Copy the entries exactly, through the "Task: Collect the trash" line.
────────────────────
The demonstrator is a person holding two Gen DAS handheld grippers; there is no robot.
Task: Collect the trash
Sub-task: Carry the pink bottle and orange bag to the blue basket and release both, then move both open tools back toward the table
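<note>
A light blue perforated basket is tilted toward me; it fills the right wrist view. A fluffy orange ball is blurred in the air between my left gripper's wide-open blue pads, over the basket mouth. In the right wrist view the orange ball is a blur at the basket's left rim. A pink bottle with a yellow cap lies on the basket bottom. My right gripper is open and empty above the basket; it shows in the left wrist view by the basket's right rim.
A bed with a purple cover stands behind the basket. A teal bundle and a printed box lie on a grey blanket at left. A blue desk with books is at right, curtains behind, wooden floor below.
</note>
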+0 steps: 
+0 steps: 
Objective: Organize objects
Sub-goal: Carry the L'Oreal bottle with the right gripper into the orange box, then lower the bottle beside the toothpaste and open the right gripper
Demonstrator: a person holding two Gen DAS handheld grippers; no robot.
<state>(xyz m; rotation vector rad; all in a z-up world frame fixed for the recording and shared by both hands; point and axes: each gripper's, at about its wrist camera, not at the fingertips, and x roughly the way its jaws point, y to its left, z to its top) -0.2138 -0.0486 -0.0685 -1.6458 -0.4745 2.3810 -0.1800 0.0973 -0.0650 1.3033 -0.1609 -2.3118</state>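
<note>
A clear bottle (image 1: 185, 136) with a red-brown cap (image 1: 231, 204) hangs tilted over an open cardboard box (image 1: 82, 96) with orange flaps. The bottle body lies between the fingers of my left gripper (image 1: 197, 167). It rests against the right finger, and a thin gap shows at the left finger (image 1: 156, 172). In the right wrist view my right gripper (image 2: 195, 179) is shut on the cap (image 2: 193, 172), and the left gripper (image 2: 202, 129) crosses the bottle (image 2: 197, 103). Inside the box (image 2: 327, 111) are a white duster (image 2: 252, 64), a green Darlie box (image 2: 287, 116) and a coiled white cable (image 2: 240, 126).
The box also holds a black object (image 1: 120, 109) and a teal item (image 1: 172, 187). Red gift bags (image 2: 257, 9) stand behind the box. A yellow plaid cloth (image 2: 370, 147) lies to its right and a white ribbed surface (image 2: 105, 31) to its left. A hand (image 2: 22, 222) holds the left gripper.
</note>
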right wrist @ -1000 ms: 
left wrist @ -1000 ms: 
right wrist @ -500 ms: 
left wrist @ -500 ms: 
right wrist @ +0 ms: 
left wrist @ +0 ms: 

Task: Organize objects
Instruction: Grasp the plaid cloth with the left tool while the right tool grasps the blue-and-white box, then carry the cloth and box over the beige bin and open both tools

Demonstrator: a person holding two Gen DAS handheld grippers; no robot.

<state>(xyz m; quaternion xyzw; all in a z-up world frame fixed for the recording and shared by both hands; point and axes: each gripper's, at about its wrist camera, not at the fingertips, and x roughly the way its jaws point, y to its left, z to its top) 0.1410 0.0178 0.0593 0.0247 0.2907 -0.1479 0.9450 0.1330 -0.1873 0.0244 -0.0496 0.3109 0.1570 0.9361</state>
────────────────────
• _Response area_
The demonstrator is a person holding two Gen DAS handheld grippers; there is no robot.
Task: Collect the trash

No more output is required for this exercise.